◆ **Assignment**
Only the lines that hold "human" should be in the answer, each copied from the data below.
(Data in this exercise Opens)
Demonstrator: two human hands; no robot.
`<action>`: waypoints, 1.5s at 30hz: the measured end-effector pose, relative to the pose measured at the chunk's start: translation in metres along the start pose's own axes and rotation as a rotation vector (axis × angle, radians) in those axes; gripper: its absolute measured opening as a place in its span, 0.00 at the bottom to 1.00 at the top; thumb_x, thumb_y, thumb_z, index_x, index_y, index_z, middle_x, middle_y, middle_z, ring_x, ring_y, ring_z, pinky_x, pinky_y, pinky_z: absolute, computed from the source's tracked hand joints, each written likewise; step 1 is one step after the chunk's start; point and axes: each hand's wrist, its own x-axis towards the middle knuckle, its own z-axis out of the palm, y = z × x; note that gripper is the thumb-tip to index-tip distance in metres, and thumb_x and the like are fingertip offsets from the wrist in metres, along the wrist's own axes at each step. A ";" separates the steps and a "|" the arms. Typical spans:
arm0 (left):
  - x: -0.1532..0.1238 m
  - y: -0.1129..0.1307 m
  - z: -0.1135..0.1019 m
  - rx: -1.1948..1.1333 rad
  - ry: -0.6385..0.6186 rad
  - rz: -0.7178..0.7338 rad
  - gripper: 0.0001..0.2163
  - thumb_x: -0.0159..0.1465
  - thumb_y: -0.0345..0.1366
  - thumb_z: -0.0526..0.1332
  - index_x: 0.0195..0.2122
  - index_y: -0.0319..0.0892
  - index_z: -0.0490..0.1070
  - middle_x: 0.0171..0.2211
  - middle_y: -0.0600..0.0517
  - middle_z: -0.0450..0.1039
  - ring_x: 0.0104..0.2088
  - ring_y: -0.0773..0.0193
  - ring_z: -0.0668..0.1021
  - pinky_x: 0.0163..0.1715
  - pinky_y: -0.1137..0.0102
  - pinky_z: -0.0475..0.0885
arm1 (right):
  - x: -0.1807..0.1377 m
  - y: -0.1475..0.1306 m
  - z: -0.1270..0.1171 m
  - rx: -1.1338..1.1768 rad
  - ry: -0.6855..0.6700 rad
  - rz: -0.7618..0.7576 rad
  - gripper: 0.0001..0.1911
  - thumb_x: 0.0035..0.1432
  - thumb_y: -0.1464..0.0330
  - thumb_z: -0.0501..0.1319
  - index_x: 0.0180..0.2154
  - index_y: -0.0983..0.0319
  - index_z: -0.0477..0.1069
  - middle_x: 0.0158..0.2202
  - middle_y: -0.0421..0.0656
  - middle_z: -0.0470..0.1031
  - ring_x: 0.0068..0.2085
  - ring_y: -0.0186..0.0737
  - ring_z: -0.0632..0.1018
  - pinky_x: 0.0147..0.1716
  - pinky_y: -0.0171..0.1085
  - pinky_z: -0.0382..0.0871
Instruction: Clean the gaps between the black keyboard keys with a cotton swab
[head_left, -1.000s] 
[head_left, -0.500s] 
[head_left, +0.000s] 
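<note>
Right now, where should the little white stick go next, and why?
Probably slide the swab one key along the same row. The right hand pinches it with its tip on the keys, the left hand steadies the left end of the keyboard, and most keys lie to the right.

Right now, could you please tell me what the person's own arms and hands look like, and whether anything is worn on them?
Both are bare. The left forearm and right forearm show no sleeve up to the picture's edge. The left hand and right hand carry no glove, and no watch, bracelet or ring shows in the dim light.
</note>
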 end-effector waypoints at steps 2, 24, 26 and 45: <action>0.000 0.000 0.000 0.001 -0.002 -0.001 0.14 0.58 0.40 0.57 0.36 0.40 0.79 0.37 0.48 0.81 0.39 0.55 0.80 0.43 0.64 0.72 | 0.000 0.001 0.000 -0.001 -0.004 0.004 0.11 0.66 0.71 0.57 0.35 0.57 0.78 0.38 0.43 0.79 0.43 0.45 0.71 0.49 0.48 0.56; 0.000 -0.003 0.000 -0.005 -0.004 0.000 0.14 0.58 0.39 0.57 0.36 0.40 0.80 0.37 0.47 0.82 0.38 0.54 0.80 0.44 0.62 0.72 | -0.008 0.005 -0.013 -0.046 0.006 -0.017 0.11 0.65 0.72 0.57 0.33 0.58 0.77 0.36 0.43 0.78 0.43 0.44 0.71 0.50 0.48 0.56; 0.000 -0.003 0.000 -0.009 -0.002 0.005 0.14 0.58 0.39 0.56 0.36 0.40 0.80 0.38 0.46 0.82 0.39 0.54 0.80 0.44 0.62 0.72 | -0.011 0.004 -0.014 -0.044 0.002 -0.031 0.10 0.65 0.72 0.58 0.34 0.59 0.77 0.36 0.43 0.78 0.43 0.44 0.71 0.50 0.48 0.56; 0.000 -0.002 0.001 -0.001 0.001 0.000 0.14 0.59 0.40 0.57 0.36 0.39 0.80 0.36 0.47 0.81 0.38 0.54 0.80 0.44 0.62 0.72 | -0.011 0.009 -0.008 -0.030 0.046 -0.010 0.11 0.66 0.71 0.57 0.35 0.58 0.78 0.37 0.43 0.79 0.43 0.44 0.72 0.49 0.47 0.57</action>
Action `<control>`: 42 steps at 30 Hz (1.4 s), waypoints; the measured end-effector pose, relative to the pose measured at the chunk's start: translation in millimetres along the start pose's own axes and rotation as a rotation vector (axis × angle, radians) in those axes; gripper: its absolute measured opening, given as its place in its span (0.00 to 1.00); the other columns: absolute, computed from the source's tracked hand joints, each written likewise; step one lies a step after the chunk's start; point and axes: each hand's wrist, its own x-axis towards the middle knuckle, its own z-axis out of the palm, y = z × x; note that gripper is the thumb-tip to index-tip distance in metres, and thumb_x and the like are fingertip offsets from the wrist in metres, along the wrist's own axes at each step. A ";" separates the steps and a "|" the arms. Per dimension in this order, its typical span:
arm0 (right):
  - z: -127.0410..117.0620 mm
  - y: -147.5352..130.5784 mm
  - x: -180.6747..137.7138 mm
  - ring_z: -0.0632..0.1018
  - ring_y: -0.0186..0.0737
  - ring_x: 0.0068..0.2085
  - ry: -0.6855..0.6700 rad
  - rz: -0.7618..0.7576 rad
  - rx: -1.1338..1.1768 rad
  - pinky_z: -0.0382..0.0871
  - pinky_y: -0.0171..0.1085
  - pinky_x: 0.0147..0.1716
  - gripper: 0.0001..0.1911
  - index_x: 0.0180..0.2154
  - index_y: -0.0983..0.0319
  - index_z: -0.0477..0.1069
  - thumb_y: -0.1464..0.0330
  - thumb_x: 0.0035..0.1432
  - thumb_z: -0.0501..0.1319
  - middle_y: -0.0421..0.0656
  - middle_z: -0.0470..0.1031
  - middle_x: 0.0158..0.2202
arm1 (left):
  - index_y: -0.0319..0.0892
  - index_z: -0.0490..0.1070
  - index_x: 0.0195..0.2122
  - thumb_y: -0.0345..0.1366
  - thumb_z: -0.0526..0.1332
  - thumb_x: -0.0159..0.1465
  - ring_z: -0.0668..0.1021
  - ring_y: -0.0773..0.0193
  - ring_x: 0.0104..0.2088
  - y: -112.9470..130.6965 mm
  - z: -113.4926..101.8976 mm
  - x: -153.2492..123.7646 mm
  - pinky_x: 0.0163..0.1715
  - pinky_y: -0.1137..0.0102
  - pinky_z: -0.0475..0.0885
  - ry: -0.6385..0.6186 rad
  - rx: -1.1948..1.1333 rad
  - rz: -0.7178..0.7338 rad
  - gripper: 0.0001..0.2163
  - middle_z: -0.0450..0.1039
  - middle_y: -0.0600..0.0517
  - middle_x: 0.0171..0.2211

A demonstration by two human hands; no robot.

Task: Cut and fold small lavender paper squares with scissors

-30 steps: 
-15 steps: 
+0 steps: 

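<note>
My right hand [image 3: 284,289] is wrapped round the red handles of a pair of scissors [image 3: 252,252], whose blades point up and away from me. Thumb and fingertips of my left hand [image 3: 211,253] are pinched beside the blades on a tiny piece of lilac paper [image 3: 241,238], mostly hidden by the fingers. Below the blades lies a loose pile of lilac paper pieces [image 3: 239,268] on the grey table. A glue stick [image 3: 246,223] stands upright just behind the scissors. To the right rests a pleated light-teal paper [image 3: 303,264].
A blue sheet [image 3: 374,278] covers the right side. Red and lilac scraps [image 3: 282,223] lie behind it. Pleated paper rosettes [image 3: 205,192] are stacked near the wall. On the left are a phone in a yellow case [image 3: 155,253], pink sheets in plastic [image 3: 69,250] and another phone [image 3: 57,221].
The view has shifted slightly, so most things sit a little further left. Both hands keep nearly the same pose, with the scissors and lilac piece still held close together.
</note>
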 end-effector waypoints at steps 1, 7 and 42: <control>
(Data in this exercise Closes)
◆ **Solution for this exercise**
Demonstrator: two human hands; no robot.
A demonstration by two human hands; no robot.

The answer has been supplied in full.